What you are asked to do> Once the line containing "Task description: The" is found in the records below, return it and each following line exactly, up to and including the line containing "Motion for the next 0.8", and nothing else.

Supplied material>
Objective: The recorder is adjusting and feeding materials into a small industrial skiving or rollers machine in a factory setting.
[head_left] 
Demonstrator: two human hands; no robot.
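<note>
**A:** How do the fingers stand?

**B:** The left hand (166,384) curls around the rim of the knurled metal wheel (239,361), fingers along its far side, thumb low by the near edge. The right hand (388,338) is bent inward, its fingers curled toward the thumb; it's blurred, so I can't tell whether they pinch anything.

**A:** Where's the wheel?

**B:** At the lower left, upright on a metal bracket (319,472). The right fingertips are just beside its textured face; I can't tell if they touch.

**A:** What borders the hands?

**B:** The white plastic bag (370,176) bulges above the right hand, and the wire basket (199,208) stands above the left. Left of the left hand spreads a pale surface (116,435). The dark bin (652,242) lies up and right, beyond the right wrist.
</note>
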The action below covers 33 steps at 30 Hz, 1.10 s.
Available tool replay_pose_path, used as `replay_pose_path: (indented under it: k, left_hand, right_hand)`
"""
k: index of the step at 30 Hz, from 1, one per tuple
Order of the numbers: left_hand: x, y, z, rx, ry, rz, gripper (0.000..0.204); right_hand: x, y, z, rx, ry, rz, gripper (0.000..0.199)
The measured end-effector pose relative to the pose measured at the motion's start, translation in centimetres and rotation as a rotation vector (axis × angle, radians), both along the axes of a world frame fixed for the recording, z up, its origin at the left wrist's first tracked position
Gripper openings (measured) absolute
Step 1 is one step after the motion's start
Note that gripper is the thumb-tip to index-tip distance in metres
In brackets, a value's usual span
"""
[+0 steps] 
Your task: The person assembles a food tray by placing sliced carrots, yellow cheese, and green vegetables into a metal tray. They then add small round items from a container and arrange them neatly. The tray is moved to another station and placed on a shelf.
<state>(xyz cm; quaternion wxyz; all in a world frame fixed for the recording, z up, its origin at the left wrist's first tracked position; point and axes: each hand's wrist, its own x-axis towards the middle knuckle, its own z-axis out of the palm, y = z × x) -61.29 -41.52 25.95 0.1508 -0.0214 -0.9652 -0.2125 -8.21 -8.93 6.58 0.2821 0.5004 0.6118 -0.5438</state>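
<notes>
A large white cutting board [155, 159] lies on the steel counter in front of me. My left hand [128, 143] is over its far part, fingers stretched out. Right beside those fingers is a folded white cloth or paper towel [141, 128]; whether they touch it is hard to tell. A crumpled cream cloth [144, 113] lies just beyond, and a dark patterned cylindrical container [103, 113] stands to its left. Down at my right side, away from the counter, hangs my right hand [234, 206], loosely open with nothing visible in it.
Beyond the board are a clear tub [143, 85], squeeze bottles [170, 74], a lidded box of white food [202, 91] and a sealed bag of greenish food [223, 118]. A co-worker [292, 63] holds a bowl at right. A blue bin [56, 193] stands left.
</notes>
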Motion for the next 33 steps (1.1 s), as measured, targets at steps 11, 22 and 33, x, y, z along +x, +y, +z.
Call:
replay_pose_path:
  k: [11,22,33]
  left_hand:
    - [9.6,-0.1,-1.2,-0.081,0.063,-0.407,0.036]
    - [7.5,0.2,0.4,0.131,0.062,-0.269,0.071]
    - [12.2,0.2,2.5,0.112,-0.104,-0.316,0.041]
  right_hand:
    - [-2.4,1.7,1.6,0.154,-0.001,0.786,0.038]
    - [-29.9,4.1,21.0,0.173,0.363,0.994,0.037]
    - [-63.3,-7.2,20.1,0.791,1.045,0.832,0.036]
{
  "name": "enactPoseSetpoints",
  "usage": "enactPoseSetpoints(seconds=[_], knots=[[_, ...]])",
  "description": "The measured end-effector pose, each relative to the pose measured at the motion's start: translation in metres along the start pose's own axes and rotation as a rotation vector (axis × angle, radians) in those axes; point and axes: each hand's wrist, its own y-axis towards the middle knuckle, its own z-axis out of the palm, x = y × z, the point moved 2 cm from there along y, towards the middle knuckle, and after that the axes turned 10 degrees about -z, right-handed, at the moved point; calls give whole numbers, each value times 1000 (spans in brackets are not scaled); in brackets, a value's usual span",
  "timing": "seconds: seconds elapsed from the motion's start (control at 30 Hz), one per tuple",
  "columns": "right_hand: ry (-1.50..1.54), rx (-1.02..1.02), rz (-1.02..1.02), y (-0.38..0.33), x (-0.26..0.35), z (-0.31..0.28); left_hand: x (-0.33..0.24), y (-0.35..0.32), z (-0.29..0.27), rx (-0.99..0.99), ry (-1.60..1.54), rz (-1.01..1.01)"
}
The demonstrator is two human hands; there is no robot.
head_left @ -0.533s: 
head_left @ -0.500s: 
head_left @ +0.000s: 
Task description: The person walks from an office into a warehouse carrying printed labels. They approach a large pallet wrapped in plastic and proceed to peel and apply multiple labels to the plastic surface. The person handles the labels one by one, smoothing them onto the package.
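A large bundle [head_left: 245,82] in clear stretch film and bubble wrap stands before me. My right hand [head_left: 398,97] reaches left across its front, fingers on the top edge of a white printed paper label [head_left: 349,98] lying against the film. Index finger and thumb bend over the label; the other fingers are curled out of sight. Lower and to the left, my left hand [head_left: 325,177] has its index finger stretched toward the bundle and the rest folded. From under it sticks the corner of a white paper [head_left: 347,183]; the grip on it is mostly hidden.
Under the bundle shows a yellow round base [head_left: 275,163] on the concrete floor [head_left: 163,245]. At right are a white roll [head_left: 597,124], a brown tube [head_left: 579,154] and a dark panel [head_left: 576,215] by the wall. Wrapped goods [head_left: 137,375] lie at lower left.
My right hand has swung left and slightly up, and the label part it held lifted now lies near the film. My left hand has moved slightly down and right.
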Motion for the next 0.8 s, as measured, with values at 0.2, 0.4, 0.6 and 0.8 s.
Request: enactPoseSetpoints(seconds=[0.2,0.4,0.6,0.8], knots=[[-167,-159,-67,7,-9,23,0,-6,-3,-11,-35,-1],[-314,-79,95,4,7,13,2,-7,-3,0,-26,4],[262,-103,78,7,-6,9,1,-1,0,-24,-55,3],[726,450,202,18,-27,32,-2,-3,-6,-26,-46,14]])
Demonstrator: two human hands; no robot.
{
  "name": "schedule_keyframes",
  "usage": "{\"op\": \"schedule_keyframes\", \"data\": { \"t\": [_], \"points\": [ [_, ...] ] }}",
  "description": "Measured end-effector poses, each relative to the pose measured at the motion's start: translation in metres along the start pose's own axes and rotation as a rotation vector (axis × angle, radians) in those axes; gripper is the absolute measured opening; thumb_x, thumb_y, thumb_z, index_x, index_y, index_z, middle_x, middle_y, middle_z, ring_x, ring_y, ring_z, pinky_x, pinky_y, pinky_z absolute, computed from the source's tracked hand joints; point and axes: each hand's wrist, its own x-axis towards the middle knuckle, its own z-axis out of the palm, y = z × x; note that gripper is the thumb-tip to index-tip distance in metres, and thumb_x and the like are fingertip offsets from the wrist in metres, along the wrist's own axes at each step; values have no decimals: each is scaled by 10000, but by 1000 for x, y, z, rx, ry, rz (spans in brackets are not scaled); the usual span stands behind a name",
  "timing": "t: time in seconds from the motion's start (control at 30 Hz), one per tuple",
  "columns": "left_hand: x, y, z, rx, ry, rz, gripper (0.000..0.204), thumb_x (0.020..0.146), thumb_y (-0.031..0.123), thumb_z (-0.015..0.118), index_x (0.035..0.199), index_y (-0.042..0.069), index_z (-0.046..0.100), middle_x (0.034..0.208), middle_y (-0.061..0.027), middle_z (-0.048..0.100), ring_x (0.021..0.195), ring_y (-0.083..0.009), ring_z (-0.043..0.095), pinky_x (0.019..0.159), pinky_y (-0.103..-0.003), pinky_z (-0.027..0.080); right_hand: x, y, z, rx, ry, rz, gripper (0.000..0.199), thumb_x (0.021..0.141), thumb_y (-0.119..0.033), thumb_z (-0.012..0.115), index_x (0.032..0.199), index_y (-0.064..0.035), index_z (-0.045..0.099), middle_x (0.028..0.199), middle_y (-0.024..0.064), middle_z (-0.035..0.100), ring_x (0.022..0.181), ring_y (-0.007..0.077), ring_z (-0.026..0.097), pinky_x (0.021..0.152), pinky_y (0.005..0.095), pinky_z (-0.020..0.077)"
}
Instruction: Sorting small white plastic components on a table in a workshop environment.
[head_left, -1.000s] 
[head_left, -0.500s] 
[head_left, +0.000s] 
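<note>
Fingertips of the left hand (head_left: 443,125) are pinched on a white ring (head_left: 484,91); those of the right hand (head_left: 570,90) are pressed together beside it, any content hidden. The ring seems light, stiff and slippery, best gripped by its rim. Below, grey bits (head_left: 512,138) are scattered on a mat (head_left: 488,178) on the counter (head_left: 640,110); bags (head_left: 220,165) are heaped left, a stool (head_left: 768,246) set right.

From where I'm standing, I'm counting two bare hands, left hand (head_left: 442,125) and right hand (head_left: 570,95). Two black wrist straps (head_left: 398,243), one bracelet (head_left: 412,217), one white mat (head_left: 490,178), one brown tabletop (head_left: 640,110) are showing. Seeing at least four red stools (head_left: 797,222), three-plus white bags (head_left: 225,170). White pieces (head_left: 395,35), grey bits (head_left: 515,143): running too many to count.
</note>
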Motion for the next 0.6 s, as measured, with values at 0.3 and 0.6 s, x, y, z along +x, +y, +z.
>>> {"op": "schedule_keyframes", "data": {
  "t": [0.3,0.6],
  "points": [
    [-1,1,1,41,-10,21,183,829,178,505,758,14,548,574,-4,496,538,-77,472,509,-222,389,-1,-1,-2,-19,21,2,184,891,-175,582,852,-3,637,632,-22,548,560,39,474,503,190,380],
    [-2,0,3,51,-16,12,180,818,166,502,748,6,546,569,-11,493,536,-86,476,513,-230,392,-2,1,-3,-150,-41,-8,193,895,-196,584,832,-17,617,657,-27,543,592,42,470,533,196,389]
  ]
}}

Exercise response>
Task description: The person walks from an office into a warehouse carrying printed labels. They approach a large pallet wrapped in plastic and proceed to peel and apply multiple labels to the plastic surface. The person handles the labels one by one, smoothing them onto the package.
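A large bundle [head_left: 245,82] in clear stretch film and bubble wrap stands before me. My right hand [head_left: 398,97] reaches left across its front, fingers on the top edge of a white printed paper label [head_left: 349,98] lying against the film. Index finger and thumb bend over the label; the other fingers are curled out of sight. Lower and to the left, my left hand [head_left: 325,177] has its index finger stretched toward the bundle and the rest folded. From under it sticks the corner of a white paper [head_left: 347,183]; the grip on it is mostly hidden.
Under the bundle shows a yellow round base [head_left: 275,163] on the concrete floor [head_left: 163,245]. At right are a white roll [head_left: 597,124], a brown tube [head_left: 579,154] and a dark panel [head_left: 576,215] by the wall. Wrapped goods [head_left: 137,375] lie at lower left.
My right hand has swung left and slightly up, and the label part it held lifted now lies near the film. My left hand has moved slightly down and right.
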Motion for the next 0.8 s, as measured, with values at 0.2, 0.4, 0.6 and 0.8 s.

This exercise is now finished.